▸ **EXERCISE PROMPT**
Give the count of lines below that include the word "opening", and say nothing else.

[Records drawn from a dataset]
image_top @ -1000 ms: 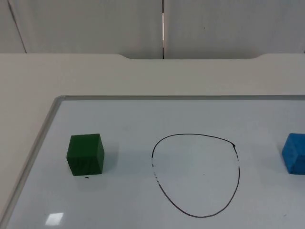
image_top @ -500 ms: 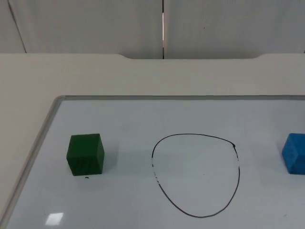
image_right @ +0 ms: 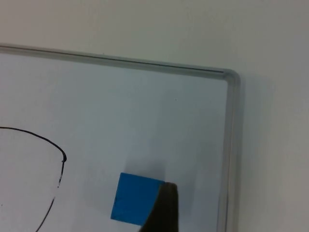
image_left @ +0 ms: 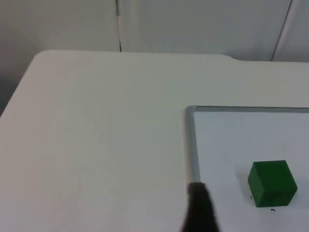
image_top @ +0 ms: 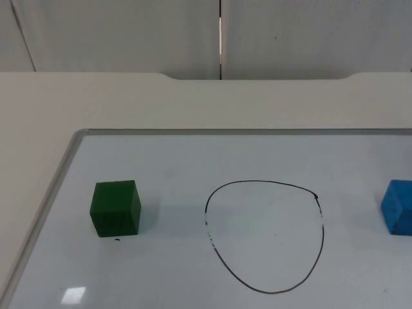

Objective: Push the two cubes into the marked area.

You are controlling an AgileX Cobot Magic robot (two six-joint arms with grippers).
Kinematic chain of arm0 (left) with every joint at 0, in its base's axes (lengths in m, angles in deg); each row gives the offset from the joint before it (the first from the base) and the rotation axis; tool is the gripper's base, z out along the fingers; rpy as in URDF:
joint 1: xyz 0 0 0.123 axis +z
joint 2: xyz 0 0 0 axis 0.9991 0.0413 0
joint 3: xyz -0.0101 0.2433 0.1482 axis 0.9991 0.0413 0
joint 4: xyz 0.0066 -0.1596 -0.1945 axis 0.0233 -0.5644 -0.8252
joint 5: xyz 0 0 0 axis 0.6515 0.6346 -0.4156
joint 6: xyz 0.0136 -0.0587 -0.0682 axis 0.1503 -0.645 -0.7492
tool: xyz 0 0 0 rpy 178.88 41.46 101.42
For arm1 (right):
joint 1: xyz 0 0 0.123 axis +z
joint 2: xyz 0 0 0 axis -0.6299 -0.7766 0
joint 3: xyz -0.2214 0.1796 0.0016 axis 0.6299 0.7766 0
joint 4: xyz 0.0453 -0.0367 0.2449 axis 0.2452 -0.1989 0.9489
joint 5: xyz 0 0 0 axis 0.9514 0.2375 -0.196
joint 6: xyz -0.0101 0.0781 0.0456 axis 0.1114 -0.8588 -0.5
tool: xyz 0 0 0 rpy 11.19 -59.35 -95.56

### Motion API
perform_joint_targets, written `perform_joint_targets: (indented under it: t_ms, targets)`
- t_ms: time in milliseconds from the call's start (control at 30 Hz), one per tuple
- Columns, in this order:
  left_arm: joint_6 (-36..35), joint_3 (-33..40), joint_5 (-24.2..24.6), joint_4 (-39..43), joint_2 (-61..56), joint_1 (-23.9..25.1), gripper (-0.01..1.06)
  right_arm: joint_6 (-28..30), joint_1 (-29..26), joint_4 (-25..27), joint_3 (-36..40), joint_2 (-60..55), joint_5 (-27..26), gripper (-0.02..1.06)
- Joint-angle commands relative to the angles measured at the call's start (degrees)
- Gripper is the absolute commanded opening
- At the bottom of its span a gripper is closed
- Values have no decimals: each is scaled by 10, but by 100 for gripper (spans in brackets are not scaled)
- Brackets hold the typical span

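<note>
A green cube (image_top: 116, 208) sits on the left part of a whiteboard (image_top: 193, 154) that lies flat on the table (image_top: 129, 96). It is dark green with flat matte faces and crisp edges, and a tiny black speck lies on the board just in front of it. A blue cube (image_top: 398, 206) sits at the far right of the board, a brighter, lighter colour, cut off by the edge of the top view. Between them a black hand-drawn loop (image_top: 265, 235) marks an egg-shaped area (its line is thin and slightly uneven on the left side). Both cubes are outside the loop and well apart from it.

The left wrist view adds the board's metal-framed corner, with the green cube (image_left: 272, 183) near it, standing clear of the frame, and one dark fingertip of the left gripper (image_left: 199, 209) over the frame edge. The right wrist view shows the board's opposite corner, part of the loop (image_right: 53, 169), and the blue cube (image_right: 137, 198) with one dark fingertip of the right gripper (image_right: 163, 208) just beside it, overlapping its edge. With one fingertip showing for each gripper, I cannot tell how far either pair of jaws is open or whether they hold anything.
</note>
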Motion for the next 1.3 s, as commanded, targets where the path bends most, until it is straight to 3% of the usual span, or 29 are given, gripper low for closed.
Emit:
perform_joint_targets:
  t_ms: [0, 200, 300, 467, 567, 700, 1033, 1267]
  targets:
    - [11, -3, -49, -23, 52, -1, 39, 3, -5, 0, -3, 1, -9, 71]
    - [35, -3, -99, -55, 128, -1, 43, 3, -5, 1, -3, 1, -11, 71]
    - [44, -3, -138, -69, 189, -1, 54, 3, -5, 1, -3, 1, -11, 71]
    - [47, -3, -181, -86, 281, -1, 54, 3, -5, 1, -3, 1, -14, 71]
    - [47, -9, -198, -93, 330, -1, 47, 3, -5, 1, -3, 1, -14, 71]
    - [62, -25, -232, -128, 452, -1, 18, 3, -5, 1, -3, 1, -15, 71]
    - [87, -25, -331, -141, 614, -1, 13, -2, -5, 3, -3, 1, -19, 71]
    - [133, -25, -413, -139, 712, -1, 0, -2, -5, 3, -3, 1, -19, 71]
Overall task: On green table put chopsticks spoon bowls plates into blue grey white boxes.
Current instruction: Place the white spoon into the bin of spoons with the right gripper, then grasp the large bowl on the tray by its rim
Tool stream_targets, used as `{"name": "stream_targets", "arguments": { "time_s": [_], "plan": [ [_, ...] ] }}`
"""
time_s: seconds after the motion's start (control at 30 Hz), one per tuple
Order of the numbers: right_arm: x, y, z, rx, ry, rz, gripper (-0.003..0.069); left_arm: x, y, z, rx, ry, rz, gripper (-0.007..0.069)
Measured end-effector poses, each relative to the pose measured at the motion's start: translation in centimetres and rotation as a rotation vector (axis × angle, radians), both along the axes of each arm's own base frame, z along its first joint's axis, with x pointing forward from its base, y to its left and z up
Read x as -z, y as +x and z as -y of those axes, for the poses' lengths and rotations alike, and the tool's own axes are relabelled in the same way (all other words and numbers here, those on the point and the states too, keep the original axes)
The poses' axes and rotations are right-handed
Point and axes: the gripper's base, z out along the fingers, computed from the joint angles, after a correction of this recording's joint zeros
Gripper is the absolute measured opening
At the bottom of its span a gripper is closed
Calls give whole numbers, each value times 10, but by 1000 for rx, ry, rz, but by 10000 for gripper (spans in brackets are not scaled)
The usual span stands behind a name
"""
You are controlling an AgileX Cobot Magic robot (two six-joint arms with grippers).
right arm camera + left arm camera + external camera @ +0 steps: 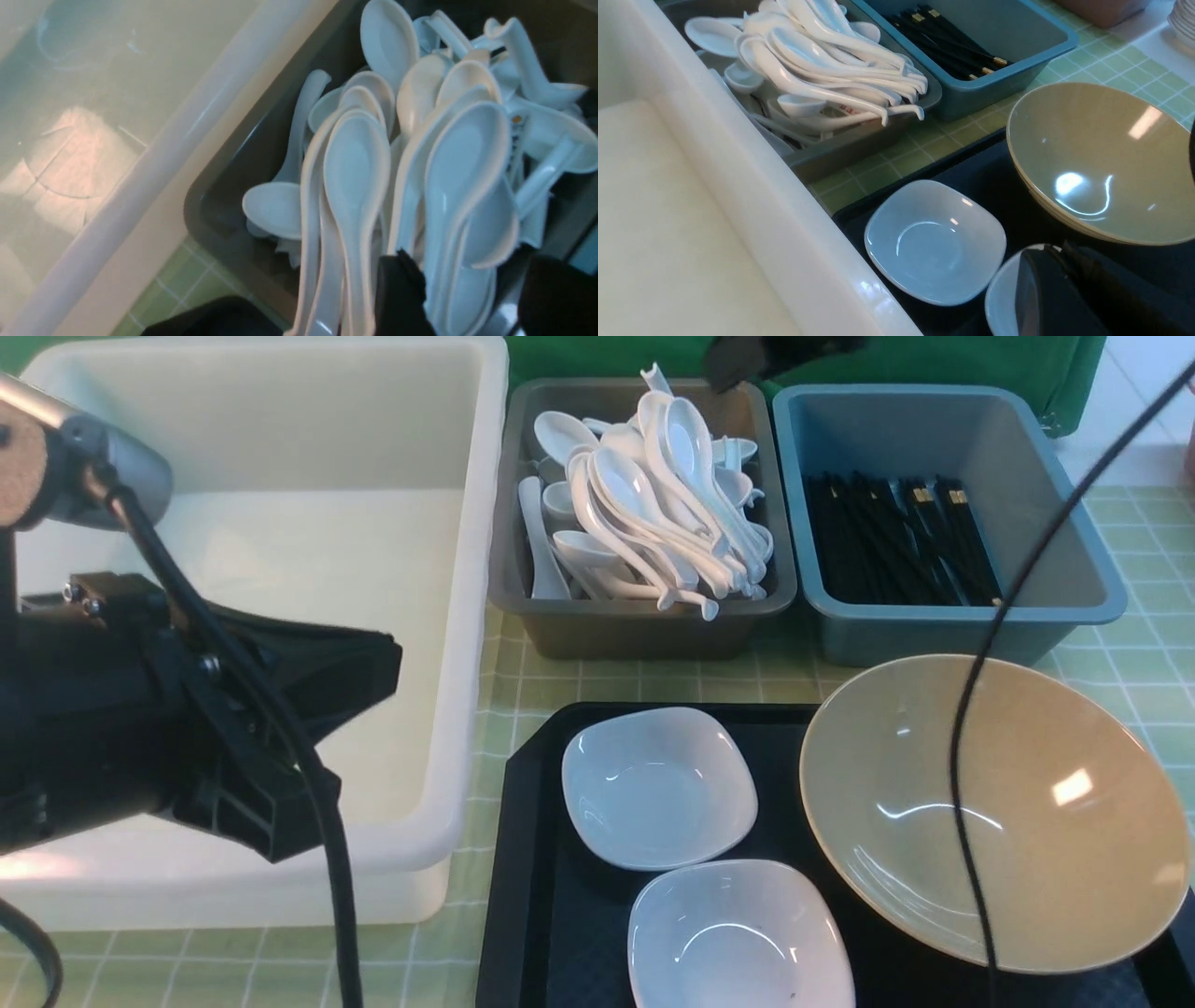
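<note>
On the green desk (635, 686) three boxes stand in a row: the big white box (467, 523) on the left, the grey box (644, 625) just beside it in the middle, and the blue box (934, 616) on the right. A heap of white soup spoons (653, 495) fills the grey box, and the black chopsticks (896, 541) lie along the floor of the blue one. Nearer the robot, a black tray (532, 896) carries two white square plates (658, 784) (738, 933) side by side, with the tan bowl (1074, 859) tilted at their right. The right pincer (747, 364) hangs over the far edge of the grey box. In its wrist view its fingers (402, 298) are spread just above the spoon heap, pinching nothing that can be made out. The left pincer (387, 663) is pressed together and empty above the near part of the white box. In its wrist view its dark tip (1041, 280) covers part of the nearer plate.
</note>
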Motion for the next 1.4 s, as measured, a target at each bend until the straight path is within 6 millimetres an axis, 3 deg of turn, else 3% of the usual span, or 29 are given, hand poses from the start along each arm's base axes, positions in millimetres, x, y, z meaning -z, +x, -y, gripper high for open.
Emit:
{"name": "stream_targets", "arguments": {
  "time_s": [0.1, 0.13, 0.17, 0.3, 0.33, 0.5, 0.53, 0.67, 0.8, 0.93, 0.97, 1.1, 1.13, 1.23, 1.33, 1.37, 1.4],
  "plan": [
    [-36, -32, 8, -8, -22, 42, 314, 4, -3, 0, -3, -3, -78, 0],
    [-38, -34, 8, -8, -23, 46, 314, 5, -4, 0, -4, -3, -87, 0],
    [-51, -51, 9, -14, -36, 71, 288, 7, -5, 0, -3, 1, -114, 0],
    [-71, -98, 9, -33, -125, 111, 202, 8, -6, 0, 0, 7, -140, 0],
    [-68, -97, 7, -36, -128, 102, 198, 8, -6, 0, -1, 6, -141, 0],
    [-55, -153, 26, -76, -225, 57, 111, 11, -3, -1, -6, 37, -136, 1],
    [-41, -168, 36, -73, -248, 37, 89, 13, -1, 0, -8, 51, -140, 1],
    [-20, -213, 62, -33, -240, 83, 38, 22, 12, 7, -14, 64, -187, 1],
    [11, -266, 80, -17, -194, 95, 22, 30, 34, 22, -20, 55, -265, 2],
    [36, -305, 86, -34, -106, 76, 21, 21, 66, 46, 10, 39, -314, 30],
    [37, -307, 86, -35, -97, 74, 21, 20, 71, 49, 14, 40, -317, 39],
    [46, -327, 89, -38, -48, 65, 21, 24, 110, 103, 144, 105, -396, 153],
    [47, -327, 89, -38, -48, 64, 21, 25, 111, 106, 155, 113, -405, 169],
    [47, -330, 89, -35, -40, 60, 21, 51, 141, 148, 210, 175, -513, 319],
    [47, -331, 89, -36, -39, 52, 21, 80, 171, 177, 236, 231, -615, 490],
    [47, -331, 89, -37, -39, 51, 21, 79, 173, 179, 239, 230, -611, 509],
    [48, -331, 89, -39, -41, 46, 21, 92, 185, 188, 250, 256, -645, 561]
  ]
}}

▸ **RESPONSE TO THE EXERCISE**
2